» Task directions
Your answer should be the number of lines in the listing that hold the string "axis", with no other words.
------------------------------------
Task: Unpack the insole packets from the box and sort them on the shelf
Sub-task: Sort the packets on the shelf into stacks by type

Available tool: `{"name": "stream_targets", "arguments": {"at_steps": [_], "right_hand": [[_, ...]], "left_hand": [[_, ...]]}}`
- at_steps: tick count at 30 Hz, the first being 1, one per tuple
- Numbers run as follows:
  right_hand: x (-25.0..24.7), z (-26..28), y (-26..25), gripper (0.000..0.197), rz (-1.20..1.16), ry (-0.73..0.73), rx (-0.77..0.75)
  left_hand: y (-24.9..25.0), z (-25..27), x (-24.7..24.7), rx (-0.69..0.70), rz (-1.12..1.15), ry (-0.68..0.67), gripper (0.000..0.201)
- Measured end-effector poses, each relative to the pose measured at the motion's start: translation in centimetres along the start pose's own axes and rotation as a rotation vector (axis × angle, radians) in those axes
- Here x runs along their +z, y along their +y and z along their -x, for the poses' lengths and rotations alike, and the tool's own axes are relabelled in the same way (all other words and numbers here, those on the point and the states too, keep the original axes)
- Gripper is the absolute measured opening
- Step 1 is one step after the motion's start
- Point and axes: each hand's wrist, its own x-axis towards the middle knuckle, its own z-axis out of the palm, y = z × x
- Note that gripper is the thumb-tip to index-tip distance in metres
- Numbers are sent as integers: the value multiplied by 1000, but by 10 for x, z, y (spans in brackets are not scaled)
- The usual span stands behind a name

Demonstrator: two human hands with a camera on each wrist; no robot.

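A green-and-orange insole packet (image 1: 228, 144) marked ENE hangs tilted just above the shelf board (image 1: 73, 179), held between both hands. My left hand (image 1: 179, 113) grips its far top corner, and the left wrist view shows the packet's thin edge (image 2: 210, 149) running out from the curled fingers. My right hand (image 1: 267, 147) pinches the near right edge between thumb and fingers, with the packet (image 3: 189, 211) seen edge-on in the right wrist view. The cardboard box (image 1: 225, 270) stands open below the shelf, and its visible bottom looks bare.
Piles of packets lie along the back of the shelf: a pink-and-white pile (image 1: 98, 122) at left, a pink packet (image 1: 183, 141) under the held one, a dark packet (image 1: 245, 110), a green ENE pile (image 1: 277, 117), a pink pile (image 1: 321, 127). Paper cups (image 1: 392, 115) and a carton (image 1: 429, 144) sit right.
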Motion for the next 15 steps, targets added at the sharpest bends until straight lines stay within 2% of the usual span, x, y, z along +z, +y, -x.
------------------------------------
» Result of this exercise
2